Rachel Handler: Tell me about the first time you met and what you remember about your first impressions of the other.
Ralph Fiennes: I remember we were brought together by Ileen Maisel and Mary Selway, the two producers of Wuthering Heights, and director Peter Kosminsky. It was in a room in Mayfair and we read together. I was in awe of her, because I’d seen you in Unbearable Lightness of Being. I was very excited and a bit fluttery. (...)
Juliette Binoche.: And we went on a journey of Wuthering Heights. It was a difficult shoot.
R.F.: It was difficult.
J.B.: It was six days shooting per week and I was playing two roles, a mother and a daughter.
R.F.: Is that the first time you were performing in English?
J.B.: No, but it was the first time that I had to transform my accent to British, and in a month and a half. I moved to Yorkshire and all of that.

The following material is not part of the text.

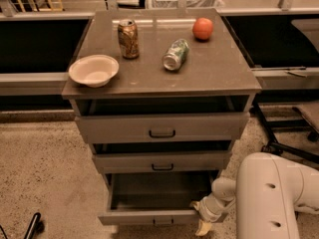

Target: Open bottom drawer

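Two cans [128,39] [176,55], bowl [93,70], orange [203,28] above; hand [200,217] perhaps against bottom drawer [144,216].

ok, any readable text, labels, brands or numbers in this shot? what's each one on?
No text can be read.
upright can: printed label, too blurred to read.
lying can: green and white label, too blurred to read.
bowl, orange: no text seen.
bottom drawer, pulled out: no text on its front.
gripper, at the right end of that drawer's front: no markings seen.
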`<action>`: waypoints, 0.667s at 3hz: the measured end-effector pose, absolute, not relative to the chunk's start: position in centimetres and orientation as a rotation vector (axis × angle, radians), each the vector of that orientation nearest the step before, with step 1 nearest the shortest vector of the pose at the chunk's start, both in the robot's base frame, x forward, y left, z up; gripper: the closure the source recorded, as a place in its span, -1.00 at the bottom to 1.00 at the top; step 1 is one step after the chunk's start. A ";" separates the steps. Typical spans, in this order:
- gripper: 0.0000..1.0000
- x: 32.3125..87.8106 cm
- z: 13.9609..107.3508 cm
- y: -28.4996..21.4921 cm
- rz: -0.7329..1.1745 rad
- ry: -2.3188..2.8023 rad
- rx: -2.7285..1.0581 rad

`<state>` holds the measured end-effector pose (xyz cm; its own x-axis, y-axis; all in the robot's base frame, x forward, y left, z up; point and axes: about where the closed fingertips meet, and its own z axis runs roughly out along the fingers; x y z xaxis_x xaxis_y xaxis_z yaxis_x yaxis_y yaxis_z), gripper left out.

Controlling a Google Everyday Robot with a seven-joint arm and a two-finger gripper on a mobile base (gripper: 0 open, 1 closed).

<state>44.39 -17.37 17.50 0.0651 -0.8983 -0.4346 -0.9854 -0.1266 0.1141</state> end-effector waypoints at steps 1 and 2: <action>-0.32 40.5 19.5 -17.2 0.602 1.909 -2.145; -0.32 37.4 21.8 -16.7 0.601 1.883 -2.174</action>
<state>37.36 -16.69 21.84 0.1040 -0.8975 -0.4286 -0.9799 -0.1661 0.1100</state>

R.F.: Also there were reasons that perhaps there’s no point unearthing, but the production was not entirely coherent. The way it was being run was a bit tricky.
R.H.: How so?
R.F.: It was being produced by what was then British Paramount. If you look at the book, it’s a brutal love story, and Heathcliff is a brutal figure. He’s not romantic. It’s traumatic, it’s full of shadows and darkness, and stuff that’s quite ugly. Which makes it rich. We both wanted that to be in the film, and we could feel the forces of production and the studio wanting something more “marketable.” But it is the first and only film that shows Cathy’s story and then the daughter’s story; all the other Wuthering Heights adaptations tend to focus just on Heathcliff and Cathy. (...)
R.H.: Now that you’ve made your third movie together, The Return, what’s your favorite scene you’ve filmed together?
J.B.: If I may pick one of each? In Wuthering Heights, we were toward the end of shooting and we couldn’t bear working on the film anymore. I felt I was on the verge of losing it. And I could feel Ralph going, Don’t do that. Don’t go there.
R.F.: On Wuthering Heights, you lost it in a way that was great and brilliant. There were marks on the floor, and your frustration came out: You kicked this wooden mark with colored tape on it. And you said, “I hate limits.” I never forgot that. I thought, That’s what I want to be.